LINGUIST List 15.2363
Tue Aug 24 2004
Sum: Speech Corpus for Neural Network Training
Editor for this issue: Megan Zdrojkowsky <meganlinguistlist.org>
Directory
Scott Drellishak, Speech Corpus for Neural Network Training
Message 1: Speech Corpus for Neural Network Training
Date: Mon, 23 Aug 2004 21:18:19 -0400 (EDT)
From: Scott Drellishak <sfdu.washington.edu>
Subject: Speech Corpus for Neural Network Training
A few weeks ago, I posted a request for information about speech
corpora of a particular kind to both the Linguist List and the
Corpora-List (Linguist 15.1895). This is the (somewhat belated) summary.
I described the corpora we are seeking as follows:
''We are looking for a corpus that contains samples of many speakers
producing many vowels (preferably in a less reduced register) that
also contains human-validated pitch and formant (F1, F2, and F3)
tracks and, if possible, bandwidth information.

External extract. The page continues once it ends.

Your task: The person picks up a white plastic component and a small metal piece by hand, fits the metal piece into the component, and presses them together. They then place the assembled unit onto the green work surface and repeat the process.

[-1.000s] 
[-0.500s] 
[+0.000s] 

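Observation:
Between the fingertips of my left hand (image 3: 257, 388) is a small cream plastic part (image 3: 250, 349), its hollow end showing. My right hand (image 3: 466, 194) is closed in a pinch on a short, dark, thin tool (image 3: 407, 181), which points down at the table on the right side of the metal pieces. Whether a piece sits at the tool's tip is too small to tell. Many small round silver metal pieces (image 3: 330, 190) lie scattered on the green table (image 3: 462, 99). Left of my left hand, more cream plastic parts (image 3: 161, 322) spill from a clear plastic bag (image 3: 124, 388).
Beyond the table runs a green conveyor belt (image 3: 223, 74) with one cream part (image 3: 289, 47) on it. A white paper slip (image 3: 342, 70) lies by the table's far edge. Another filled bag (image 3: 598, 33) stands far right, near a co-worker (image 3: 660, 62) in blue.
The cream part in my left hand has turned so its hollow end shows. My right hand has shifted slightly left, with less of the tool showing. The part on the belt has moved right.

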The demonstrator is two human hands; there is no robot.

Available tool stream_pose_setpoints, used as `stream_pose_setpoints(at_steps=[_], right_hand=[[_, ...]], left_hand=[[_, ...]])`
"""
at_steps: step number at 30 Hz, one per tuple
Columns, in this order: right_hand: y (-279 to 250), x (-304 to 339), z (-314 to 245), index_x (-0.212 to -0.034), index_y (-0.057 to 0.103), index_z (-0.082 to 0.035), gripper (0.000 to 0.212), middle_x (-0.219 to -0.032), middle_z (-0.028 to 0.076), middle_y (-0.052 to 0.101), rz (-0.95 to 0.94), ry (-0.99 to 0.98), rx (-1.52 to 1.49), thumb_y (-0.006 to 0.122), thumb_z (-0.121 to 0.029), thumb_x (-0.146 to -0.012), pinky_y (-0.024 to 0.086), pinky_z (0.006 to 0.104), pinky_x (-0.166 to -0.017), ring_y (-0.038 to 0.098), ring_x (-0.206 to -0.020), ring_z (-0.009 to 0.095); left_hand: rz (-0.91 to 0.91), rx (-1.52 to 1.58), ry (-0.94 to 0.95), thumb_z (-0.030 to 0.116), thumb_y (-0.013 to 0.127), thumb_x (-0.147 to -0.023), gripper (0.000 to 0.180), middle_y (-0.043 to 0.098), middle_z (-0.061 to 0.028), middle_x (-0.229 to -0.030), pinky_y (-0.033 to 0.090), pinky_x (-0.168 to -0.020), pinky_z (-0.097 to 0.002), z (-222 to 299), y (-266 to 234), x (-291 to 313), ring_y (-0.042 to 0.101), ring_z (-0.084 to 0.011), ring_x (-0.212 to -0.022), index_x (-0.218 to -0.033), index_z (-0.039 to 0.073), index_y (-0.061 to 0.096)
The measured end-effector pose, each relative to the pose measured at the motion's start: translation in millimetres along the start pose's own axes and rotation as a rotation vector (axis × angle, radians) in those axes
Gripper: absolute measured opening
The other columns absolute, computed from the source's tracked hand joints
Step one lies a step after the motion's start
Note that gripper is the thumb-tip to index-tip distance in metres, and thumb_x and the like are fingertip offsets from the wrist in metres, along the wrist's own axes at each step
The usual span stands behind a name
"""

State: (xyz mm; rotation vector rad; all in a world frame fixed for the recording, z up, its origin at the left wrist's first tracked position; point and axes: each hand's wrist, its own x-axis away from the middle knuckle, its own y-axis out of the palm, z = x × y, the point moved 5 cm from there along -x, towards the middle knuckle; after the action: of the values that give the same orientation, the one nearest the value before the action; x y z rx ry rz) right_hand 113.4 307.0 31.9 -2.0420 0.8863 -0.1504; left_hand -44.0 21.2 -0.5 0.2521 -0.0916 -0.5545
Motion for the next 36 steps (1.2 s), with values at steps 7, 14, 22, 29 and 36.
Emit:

A corpus that
contains more than just vowels is fine, since we can discard sections
of the samples that do not suit our needs.''
I received five replies:
1) John Lawler suggested MICASE (Michigan Corpus of Academic
Spoken English), which is available here:
http://www.lsa.umich.edu/eli/micase/index.htm
2) Lesley Carmichael suggested I post my request to the
Corpora-List.
3) Jane Edwards pointed me at the Switchboard Transcription
Project:
http://www.icsi.berkeley.edu/real/stp/index.html
4) Susana Sotillo wrote, ''At a recent conference (CALICO) I
saw a demonstration of the Speechcalator (Allen Blackwell
and associates). Why don't you write him at Carnegie-
Mellon.''
5) Linda Bawcom offered an hour and a half of taped
conversation that she used in her MA research.
Many thanks to everyone who replied.
Scott Drellishak
University of Washington
Seattle, WA